WASHINGTON – The Pentagon has done little to recover nearly $900,000 mistakenly paid to 75 Army reservists who have not reported for duty since late 2001, congressional investigators said in a report Monday.
Less than two dozen have either surrendered or been arrested.
The report by the General Accounting Office details ongoing problems with a military payroll system consistently slammed as convoluted and error-prone – with repeated instances of troops either being overpaid or underpaid despite months spent trying to straighten things out.
The GAO said the number of improper payments and the amount of money involved is probably significantly understated. The report said the Army and the Army National Guard and Reserve have acknowledged being unaware of the extent of the problem because there is no central data system to track such records.

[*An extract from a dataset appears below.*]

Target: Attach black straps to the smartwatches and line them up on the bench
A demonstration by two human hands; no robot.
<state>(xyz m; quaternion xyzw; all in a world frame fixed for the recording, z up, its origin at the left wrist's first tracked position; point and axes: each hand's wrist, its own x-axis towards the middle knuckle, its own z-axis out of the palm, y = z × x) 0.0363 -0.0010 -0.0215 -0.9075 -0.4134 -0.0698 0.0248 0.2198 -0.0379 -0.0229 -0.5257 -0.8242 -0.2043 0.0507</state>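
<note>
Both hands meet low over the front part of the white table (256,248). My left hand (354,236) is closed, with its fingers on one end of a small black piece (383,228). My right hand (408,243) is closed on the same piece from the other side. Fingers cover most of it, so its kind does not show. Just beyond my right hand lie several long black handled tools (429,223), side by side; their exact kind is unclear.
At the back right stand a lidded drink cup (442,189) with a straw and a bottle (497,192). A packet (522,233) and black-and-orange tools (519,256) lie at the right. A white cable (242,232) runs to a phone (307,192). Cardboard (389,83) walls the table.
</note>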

GAO first reported the payment errors in 2004. It contacted Pentagon officials again this year to determine whether the money had been repaid or the deserters located.
Pentagon spokesman Brian Maka said officials were still reviewing the report and its recommendations and declined further comment.
Congressional auditors identified 75 soldiers in the Army National Guard and Reserve who were designated as deserters for failing to report for duty when their units were called up after the Sept. 11 terrorist attacks and the subsequent wars in Afghanistan and Iraq.
Of that number, arrest warrants were issued for 51.
As of mid-May, 18 had been apprehended and two had surrendered. The report detailed less than $18,000 in improper payments that had been repaid.
The GAO also said unit commanders did little to prevent or detect the improper payments and filed paperwork reporting the deserters as much as six weeks after they failed to show up.
The report recommended the Pentagon begin criminal proceedings against the deserters and try to recover the payments.